→ **Problem description**: Print only the line with "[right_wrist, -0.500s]" and the lines after it, ending with the last line of the material, each exactly as it stands.

→ **Given data**:
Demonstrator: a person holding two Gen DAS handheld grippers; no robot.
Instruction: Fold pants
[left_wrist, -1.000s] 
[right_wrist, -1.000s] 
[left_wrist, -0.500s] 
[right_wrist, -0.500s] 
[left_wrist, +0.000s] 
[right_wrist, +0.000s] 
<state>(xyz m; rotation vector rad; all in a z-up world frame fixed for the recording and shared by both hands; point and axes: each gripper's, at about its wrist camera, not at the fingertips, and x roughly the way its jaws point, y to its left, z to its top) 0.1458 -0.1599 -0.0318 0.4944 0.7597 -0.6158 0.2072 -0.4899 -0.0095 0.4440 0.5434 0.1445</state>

→ **Problem solution**:
[right_wrist, -0.500s] 
[left_wrist, +0.000s] 
[right_wrist, +0.000s] 
<state>(xyz m; rotation vector rad; all in a z-up world frame fixed for the recording and shared by both hands; point and axes: each gripper's, at about its wrist camera, not at the fingertips, and x roughly the way its jaws point, y to its left, z to its top) 0.1458 -0.1599 -0.0318 0.4944 0.7597 -0.6158 0.2072 -0.4899 -0.0095 0.4440 0.5434 0.1445</state>

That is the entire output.